Si parla di militari e l'accostamento con le medaglie viene naturale. Ma quella che riguarda Salvatore Girone e Massimiliano Latorre, e il loro sospirato rientro in Italia per Natale, ha più che mai due facce. Una è quella che ospita la decisione dell'Alta Corte del Kerala e un gesto che, come ha detto il ministro degli Esteri Giulio Terzi, fuor di dubbio rappresenta "una prova di sensibilità indiana per i valori più sentiti del popolo italiano".
L'altra, invece, è quella che mette in risalto una "licenza" concessa a due soldati che, dopo l'incidente in acque internazionali in cui morirono due pescatori, si sono pur sempre presentati spontaneamente alle autorità dell'India, e sono rimasti in detenzione per dieci mesi; licenza che lo Stato italiano ha comunque pagato a caro prezzo, con una lunga mobilitazione e 826 mila euro.

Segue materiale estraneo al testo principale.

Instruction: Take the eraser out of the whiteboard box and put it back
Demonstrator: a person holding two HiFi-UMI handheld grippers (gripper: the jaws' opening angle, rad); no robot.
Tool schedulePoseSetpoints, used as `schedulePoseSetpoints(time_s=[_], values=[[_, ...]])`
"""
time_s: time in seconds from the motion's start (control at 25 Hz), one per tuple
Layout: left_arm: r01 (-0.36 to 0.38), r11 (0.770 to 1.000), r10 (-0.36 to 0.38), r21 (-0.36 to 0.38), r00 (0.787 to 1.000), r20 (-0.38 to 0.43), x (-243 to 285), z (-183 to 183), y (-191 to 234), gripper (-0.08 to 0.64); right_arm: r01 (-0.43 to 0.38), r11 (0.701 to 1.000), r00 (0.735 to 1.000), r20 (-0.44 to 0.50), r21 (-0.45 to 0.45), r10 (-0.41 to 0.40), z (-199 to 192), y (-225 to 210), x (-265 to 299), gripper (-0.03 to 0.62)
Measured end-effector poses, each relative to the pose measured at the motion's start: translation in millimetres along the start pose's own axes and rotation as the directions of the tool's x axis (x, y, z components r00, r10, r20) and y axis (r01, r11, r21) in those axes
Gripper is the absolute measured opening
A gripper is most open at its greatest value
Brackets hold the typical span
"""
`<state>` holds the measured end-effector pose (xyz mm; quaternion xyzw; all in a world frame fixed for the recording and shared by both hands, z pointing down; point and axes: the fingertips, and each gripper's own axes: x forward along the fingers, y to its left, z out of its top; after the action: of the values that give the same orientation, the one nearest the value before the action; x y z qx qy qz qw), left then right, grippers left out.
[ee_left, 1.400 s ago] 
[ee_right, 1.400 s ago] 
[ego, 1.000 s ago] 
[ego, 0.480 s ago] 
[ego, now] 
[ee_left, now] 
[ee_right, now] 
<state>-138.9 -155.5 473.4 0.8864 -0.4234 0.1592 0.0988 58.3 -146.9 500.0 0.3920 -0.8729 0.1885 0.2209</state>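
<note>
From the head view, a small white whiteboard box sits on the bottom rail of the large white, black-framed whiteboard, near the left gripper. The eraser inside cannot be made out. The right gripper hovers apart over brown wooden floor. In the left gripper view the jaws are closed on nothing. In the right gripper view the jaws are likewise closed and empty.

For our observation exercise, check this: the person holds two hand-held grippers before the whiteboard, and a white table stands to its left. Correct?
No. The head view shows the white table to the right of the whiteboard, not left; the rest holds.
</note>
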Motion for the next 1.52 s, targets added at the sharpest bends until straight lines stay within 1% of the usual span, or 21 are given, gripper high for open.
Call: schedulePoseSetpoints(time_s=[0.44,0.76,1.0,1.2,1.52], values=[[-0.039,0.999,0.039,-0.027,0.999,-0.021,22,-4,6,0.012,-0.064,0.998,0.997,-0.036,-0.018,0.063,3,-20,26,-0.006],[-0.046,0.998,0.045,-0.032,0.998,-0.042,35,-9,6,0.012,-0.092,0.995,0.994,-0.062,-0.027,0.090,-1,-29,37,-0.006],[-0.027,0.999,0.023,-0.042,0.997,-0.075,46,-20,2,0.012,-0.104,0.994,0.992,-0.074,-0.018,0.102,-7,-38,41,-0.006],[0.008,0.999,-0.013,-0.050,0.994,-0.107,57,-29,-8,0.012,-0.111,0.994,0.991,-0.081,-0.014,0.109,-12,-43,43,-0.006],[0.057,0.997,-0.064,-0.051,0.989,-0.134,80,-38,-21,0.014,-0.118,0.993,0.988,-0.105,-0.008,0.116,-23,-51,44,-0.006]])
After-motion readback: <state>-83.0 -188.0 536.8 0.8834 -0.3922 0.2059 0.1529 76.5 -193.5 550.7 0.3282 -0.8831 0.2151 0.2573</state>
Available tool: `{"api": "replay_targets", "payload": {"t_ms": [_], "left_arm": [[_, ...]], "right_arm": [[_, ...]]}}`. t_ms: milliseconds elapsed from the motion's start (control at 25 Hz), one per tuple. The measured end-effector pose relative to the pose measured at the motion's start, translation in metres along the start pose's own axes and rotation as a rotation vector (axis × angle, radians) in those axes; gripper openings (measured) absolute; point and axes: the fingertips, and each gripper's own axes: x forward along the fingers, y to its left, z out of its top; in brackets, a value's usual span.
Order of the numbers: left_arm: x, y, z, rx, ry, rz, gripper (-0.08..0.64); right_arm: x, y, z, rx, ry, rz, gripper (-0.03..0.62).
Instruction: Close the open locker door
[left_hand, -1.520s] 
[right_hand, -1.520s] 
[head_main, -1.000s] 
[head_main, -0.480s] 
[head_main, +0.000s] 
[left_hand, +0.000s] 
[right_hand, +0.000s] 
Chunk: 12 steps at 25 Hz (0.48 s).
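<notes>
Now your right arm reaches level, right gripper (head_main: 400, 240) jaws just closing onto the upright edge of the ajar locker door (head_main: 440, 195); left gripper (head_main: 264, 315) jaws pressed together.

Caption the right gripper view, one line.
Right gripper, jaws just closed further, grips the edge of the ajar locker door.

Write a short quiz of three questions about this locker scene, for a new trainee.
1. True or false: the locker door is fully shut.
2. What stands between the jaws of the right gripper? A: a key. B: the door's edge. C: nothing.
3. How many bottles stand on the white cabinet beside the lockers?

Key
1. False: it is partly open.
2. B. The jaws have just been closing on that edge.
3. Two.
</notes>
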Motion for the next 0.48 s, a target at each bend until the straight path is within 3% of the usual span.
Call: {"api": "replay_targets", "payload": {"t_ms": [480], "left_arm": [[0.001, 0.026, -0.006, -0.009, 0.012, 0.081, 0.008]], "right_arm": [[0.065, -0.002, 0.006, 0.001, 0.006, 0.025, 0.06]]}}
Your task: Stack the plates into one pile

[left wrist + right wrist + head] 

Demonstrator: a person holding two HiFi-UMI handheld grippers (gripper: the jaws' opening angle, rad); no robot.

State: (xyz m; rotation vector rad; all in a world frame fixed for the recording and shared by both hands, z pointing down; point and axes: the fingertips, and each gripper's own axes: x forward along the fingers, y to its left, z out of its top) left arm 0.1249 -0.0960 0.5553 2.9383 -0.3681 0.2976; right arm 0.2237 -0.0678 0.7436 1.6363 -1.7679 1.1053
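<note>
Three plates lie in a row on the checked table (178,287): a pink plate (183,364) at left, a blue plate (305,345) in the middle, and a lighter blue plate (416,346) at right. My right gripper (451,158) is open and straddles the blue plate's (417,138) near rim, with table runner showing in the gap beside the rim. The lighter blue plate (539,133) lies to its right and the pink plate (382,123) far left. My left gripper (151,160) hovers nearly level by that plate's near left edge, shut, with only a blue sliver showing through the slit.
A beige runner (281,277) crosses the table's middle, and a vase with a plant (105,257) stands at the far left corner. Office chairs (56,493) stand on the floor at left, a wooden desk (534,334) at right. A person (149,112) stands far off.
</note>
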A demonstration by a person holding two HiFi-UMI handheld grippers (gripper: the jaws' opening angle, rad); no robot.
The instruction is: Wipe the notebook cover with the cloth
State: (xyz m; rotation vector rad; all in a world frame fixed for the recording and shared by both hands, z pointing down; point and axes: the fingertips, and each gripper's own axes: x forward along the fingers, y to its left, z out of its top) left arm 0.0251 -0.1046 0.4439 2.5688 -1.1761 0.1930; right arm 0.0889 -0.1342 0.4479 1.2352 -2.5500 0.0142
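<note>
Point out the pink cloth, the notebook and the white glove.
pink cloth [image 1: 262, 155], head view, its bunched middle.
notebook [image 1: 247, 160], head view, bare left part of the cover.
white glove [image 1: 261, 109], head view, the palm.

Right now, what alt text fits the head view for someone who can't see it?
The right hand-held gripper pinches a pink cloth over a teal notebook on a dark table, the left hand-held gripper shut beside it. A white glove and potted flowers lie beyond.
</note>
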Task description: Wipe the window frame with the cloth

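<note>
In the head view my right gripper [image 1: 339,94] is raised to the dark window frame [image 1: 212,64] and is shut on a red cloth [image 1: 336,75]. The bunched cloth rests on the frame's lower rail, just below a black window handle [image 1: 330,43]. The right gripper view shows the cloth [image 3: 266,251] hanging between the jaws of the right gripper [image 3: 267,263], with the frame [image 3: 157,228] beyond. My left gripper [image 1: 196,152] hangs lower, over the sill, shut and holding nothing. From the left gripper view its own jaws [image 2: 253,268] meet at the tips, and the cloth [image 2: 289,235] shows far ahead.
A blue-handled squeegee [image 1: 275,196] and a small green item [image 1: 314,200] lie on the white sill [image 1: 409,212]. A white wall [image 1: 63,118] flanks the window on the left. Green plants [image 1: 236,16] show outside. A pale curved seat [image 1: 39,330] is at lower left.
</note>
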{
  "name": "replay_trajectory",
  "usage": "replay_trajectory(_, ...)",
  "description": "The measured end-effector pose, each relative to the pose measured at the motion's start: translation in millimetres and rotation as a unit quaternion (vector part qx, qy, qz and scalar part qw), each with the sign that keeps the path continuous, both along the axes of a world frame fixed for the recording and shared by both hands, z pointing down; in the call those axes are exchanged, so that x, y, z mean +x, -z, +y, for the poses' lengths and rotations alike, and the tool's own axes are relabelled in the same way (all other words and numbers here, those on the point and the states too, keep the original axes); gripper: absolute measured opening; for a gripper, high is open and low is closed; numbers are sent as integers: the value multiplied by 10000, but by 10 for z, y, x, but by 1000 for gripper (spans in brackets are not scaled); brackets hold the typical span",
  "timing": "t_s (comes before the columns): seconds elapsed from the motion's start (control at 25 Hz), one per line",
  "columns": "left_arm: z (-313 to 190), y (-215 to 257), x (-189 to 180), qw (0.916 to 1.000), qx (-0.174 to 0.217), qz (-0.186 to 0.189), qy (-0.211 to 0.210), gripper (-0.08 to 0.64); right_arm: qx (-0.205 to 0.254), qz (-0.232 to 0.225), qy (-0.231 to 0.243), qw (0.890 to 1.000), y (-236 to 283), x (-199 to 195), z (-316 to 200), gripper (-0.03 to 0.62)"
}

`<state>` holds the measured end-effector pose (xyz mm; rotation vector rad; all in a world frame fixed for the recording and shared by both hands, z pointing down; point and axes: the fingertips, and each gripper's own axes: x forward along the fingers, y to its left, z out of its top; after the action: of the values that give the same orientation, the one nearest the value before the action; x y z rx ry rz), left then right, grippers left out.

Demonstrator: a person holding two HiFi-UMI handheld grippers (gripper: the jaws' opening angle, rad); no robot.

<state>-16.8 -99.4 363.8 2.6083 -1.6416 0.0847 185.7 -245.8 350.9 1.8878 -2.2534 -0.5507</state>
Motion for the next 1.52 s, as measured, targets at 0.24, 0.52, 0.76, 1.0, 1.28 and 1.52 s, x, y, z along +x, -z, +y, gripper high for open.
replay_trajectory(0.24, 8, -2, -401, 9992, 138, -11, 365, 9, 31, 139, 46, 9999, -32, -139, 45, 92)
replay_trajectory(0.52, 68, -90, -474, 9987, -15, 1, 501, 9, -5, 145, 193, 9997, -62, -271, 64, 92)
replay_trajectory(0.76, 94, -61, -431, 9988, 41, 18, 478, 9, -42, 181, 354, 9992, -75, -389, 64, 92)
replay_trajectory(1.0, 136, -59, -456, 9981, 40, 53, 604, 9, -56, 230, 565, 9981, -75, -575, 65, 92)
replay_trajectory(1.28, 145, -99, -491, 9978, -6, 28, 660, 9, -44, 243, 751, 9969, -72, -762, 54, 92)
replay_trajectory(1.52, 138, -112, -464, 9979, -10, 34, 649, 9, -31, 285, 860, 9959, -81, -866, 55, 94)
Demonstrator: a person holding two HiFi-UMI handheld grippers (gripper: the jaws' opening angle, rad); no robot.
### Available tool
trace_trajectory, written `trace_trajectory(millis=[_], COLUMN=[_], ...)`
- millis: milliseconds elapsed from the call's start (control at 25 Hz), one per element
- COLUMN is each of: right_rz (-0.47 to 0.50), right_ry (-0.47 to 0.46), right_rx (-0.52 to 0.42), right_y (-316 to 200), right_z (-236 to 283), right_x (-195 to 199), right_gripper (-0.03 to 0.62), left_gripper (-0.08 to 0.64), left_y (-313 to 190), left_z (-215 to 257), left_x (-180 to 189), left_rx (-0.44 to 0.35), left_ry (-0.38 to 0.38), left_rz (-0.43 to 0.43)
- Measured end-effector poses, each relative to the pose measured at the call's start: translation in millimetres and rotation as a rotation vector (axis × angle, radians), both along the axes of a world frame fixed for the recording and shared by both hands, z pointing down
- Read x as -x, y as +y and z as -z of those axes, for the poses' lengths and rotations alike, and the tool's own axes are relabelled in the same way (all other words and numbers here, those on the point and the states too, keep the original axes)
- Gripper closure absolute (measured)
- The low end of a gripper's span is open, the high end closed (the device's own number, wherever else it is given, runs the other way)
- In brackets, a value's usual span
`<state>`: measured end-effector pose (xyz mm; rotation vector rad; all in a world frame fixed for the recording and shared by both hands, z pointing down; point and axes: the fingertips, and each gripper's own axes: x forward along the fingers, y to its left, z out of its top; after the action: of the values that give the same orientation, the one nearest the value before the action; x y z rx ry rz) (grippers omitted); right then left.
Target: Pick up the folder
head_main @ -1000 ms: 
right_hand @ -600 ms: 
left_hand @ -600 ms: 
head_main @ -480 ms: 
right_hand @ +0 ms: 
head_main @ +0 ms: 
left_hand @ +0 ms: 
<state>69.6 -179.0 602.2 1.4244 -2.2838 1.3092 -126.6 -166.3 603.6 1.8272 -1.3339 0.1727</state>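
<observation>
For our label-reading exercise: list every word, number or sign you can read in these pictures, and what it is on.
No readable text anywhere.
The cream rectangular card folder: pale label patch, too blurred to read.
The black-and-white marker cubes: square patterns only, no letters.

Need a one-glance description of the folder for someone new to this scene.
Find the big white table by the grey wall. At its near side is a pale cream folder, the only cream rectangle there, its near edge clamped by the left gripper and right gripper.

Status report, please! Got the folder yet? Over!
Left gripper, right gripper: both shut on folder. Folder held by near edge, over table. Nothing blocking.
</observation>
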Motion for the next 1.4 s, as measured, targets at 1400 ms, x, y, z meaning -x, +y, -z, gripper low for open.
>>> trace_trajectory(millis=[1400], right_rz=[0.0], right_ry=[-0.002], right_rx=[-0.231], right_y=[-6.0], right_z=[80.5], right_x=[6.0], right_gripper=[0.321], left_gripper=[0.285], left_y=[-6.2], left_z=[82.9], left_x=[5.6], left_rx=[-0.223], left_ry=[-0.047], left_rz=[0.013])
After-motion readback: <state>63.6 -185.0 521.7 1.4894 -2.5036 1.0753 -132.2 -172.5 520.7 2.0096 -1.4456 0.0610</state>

La vicenda non è finita: entro il 10 gennaio i due dovranno tornare in India, sperando che la Corte Suprema indiana infine li affidi alla giustizia italiana. E in ogni caso, la dinamica dell'accaduto non è affatto chiarita, a dispetto delle lunghe indagini condotte da una squadra speciale della polizia del Kerala. Anche il sollievo, quello di Girone e Latorre e il nostro, è quindi relativo.
Nell'attesa del meglio e del giusto, però, possiamo mettere in prospettiva un caso in cui troppi, e con troppa fretta, hanno a tutti i costi voluto scoprire un fallimento della nostra diplomazia.
Due le considerazioni necessarie. Il dramma che ha coinvolto i marò italiani e i pescatori indiani non avrebbe mai avuto luogo se la petroliera italiana, come moltissime navi mercantili di ogni nazione e bandiera, non fosse stata costretta a imbarcare uomini armati per difendere il carico e l'equipaggio dagli assalti dei pirati. E sulla pirateria, che prospera al largo degli Stati falliti (come la Somalia) o degli Stati che non riescono a proteggere il mare (e qui qualcosa si potrebbe dire anche dell'India), ha fallito non certo l'Italia ma la comunità internazionale tutta.
Secondo: nel braccio di ferro tra Italia e India è plasticamente rappresentato lo spostamento di equilibrio politico cui il pianeta intero è stato sottoposto negli due decenni, cioè nel periodo in cui Paesi come Brasile, Cina e India sono passati con un balzo dal sottosviluppo al massimo sviluppo.
Sono loro, oggi, i giganti. Sono loro i bulli del quartiere. Non certo l'Italia. Sgradevole verità ma pur sempre verità. Dimenticarlo serve tutt'al più a consolarci. Ricordarlo serve invece a valutare meglio successi e insuccessi e a riflettere su quanto ci costi, in ogni senso, l'assenza anche solo di un abbozzo di politica estera comune all'Europa. Mentre solo l'unione, nel quartiere chiamato mondo dove i bulli sono più numerosi e più aggressivi di prima, potrebbe fare la forza. E la forza, alla lunga, tramutarsi in potenza anche economica.